Pakistan President Asif Ali Zardari recently met 50 captured Taliban leaders, including Mullah Abdul Ghani Baradar, in a prison to assure them that their outfit had his government's full support and that they would be freed soon, a media report in London claimed on Sunday.
A senior Taliban source in regular contact with members of the Quetta 'shura' or council told The Sunday Times that in early April, Zardari and a senior ISI official met the 50 high-ranking Taliban members at a prison in Pakistan.
This was vigorously denied by Zardari's spokesman, the report said.
Farhatullah Babar, a spokesman for Zardari, was quoted as saying: "There's no such thing as President Zardari meeting Taliban leaders. This never happened."
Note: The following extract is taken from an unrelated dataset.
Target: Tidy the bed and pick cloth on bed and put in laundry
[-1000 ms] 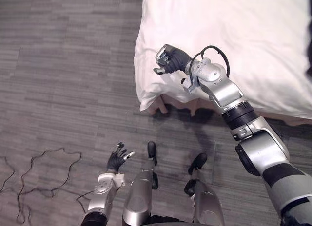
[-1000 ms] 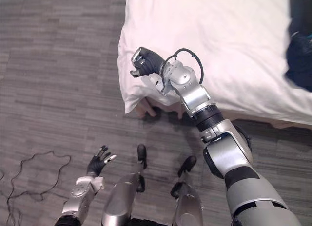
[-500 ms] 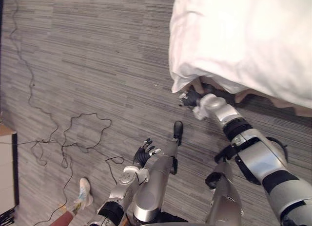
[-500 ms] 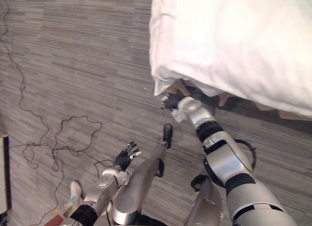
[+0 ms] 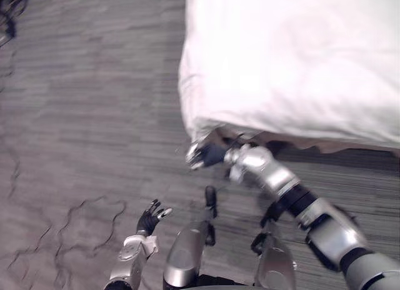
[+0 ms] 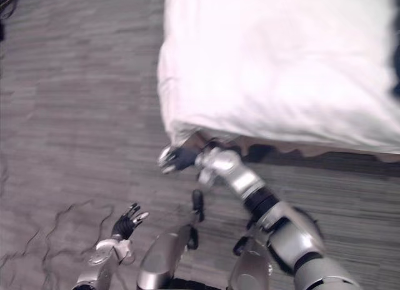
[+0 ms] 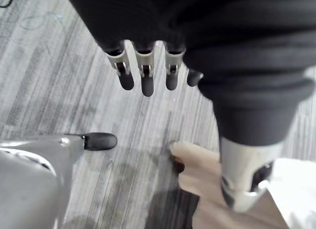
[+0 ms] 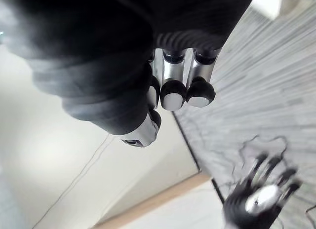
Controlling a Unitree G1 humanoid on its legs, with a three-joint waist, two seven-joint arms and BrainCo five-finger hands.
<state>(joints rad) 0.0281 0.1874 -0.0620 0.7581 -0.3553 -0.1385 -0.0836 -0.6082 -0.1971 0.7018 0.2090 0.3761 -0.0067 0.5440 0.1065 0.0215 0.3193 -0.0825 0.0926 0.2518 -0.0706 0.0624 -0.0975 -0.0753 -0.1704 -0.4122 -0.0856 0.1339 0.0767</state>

According to a Taliban leader in the jail at the time of Zardari's alleged visit, five days before the meeting prison officials were told to prepare for the impending presidential call.
Prison guards wearing dark glasses served the Taliban captives traditional Afghan meals three times a day. "They wanted to make the prisoners feel like they were important and respected," the source, who was not identified, told the newspaper.
Hours before Zardari's "visit", the head warden told the Taliban inmates to impress upon the president how well they had been looked after during their time in captivity.
According to the report, Zardari spoke to them for half an hour. He allegedly explained that he had arrested them because his government was under increasing American pressure to end the sanctuary enjoyed by the Taliban in Pakistan and to round up their ringleaders.
"You are our people, we are friends, and after your release we will of course support you to do your operations," he said, according to the source.
Zardari vowed to release the less well-known commanders in the near future and said that the "famous" Taliban leaders would be freed at a later date, according to the paper.
Five days after Zardari's visit, a handful of Taliban prisoners, including the newspaper's source, were driven into Quetta and set free, in line with the President's "pledge".
Quoting sources, the report said during his visit to the prison Zardari also met Mullah Abdul Ghani Baradar, the Taliban's former second in command, who was arrested by the Inter State Intelligence earlier this year with seven other Taliban leaders.
Baradar, who is from the same tribe as Afghan President Hamid Karzai, had allegedly approached the Afghan government to discuss the prospect of a peace settlement between the two sides.
Baradar's arrest is seen in both diplomatic and Taliban circles as an ISI plot to manipulate the Taliban's political hierarchy and also to block negotiations between the Kabul government and the Taliban leadership.